Since June 2011, when the EEOC suggested it might issue guidance on leave as a reasonable accommodation under the ADA, we have likened the wait to waiting for Godot. See here and here. After nearly five years of reciting that “it didn’t come today, it might come tomorrow,” on May 9, 2016, the EEOC issued a “resource document” on leave and the ADA. Unlike in Beckett’s play, Godot arrived.
The thirteen page document, in easy-to-read format and sprinkled with twenty examples, collects some of the basic principles governing leave as an accommodation under the ADA. To that extent, it is a useful resource for new and veteran leave administrators alike.

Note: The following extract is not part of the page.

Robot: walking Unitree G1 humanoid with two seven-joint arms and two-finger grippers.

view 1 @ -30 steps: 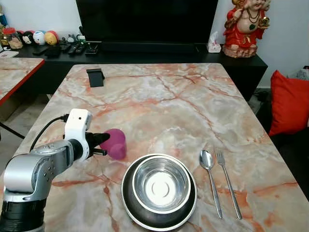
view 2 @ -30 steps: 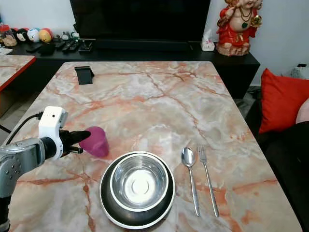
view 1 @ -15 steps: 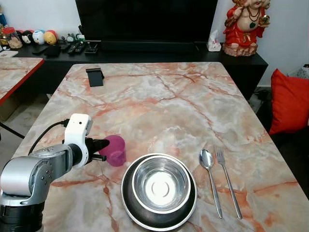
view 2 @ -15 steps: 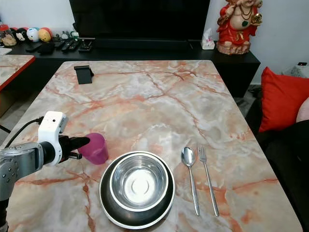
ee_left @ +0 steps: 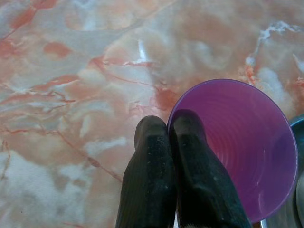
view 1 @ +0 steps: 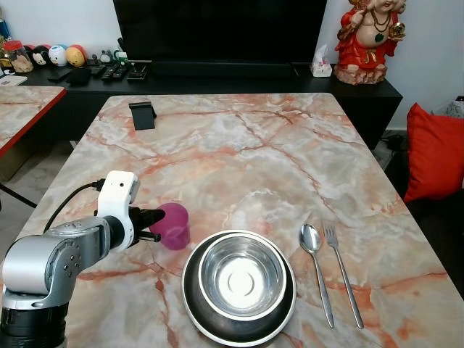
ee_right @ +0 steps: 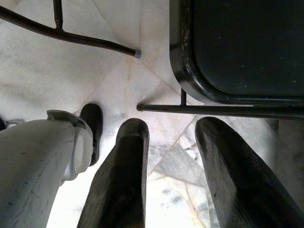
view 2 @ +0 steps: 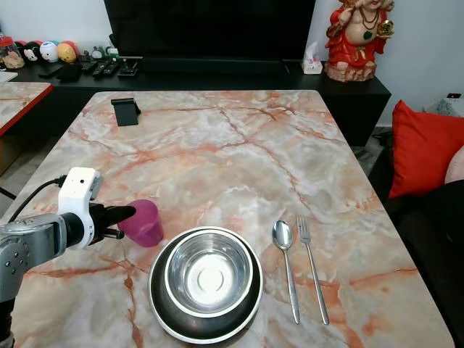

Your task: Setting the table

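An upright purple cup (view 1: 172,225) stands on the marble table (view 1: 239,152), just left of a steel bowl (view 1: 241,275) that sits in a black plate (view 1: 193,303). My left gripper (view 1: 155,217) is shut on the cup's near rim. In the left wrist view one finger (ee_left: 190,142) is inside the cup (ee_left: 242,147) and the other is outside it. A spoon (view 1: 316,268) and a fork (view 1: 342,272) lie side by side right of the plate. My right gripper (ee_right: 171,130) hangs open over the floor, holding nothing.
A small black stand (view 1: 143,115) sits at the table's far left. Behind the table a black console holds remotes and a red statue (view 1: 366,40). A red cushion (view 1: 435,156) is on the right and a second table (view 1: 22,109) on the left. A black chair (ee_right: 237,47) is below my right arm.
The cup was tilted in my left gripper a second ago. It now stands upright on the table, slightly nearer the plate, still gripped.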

But some insight one would expect to find in this document is not there. For example, it notes the familiar refrain that an employer may need to provide leave to an employee with a disability even if the employer does not offer leave as a benefit; or the employee is not eligible for leave under the employer’s policy; or the employee has exhausted the leave available under the employer’s policy and the law, e.g. FMLA. The document stops short of addressing the next obvious next, the most vexing question for employers: how much additional leave does an employer need to provide? The rote response–unless it is an undue hardship—is unsatisfying.
The maximum leave discussion misses an opportunity as well. The EEOC recites its long held position—an employer must consider modifying its maximum leave policy as an accommodation under the ADA. The Tenth Circuit and a recent Florida district court case have rejected the EEOC’s position. See here. Some discussion of this opposing view would have been valuable.

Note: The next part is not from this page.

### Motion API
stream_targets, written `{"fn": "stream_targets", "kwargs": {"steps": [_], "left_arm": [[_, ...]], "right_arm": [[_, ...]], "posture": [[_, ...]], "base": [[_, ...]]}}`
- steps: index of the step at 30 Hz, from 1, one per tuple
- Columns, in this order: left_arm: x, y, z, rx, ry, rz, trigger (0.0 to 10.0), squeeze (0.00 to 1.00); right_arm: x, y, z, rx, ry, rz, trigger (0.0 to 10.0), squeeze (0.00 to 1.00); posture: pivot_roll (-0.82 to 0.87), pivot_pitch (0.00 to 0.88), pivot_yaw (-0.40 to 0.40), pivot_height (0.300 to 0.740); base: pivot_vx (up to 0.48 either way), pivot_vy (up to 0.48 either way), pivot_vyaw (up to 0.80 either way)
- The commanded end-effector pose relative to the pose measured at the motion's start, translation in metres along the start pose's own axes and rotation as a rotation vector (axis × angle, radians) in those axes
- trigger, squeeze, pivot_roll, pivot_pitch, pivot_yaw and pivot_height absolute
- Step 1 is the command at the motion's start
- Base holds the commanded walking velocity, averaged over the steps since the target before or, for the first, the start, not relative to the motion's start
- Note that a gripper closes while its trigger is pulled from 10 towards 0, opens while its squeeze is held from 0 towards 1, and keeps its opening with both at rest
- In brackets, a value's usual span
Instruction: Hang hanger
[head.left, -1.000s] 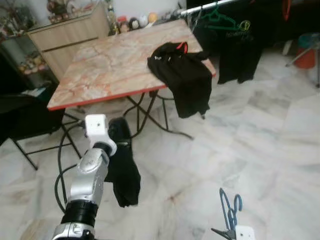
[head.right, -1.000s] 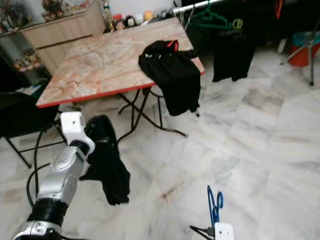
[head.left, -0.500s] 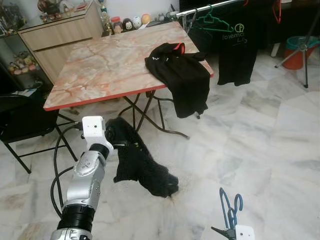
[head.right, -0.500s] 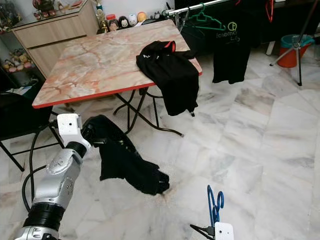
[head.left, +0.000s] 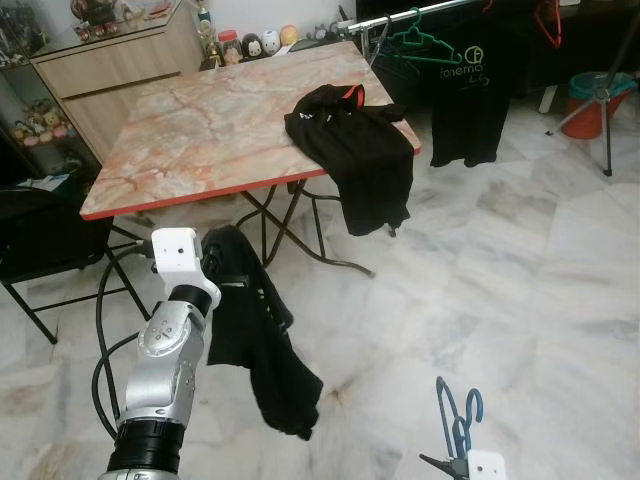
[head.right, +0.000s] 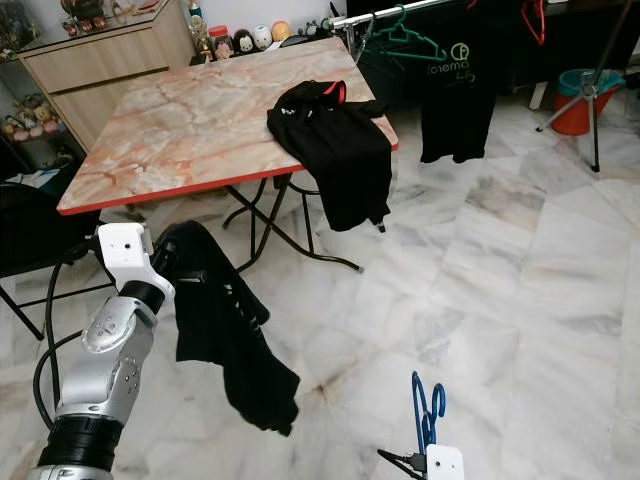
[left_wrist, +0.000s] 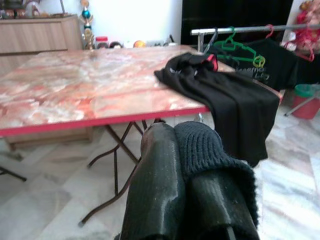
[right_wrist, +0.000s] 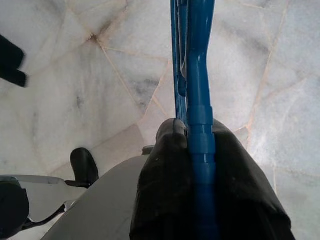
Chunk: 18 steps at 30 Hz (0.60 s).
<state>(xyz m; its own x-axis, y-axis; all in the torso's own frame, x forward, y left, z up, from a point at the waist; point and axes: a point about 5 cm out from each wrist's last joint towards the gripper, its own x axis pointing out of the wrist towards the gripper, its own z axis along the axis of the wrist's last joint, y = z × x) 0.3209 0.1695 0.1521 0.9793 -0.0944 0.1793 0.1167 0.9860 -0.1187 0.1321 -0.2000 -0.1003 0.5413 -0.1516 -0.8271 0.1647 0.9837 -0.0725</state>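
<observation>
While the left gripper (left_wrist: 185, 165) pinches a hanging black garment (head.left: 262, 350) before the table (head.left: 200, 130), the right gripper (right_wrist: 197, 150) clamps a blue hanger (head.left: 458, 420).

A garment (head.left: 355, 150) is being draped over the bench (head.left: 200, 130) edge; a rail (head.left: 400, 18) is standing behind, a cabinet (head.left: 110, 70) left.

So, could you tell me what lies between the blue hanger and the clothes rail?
In the left eye view, bare marble floor separates the blue hanger, clamped in the right gripper, from the clothes rail.
</observation>
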Motion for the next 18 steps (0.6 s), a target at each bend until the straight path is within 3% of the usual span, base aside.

Finally, in U.S. Airways v. Barnett, the Supreme Court set out the analytical framework for use in every accommodation case. The first step requires the plaintiff to establish that the requested accommodation is reasonable “in the run of cases” before even getting to the undue hardship analysis. The resource document glosses over this important first step by referencing it in a footnote (5) and stating that all requested accommodations noted in the document are assumed to be reasonable, as that term is defined in U.S. Airways. This is the equivalent of a baserunner starting on second base. Some discussion of requests for additional leave that were not reasonable in the run of cases would have been helpful. Not all requests for additional leave are reasonable in the run of cases, are they?